_About this exercise_. Nothing in the data may change. Copy all of it exactly.

_Raw data_.

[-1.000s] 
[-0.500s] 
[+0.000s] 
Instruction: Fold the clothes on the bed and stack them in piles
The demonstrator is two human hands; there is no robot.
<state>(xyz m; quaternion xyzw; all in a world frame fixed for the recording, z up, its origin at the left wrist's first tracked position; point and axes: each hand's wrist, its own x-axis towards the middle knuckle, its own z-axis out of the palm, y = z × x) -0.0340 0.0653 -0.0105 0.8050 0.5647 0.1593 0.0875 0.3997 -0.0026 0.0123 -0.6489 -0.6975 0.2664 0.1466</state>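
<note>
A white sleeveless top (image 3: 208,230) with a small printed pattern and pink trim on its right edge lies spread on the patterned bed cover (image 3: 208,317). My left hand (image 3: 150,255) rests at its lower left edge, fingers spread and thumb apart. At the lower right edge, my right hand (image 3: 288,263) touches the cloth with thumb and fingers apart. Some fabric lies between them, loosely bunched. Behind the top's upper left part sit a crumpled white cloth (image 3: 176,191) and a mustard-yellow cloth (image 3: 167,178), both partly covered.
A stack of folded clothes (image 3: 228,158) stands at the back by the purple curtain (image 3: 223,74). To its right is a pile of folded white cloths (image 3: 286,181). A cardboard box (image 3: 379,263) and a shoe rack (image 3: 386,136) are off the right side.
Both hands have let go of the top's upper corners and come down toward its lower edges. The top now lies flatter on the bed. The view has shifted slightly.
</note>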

_Solution to this exercise_.
[-1.000s] 
[-0.500s] 
[+0.000s] 
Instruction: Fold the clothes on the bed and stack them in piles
The demonstrator is two human hands; there is no robot.
<state>(xyz m; quaternion xyzw; all in a world frame fixed for the recording, z up, its origin at the left wrist's first tracked position; point and axes: each hand's wrist, its own x-axis towards the middle knuckle, its own z-axis out of the palm, y = z × x) -0.0340 0.0653 -0.0105 0.8050 0.5647 0.1593 0.0875 0.3997 -0.0026 0.0123 -0.6489 -0.6975 0.2664 0.1466</state>
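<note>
A white sleeveless top (image 3: 208,230) with a small printed pattern and pink trim on its right edge lies spread on the patterned bed cover (image 3: 208,317). My left hand (image 3: 150,255) rests at its lower left edge, fingers spread and thumb apart. At the lower right edge, my right hand (image 3: 288,263) touches the cloth with thumb and fingers apart. Some fabric lies between them, loosely bunched. Behind the top's upper left part sit a crumpled white cloth (image 3: 176,191) and a mustard-yellow cloth (image 3: 167,178), both partly covered.
A stack of folded clothes (image 3: 228,158) stands at the back by the purple curtain (image 3: 223,74). To its right is a pile of folded white cloths (image 3: 286,181). A cardboard box (image 3: 379,263) and a shoe rack (image 3: 386,136) are off the right side.
Both hands have let go of the top's upper corners and come down toward its lower edges. The top now lies flatter on the bed. The view has shifted slightly.
</note>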

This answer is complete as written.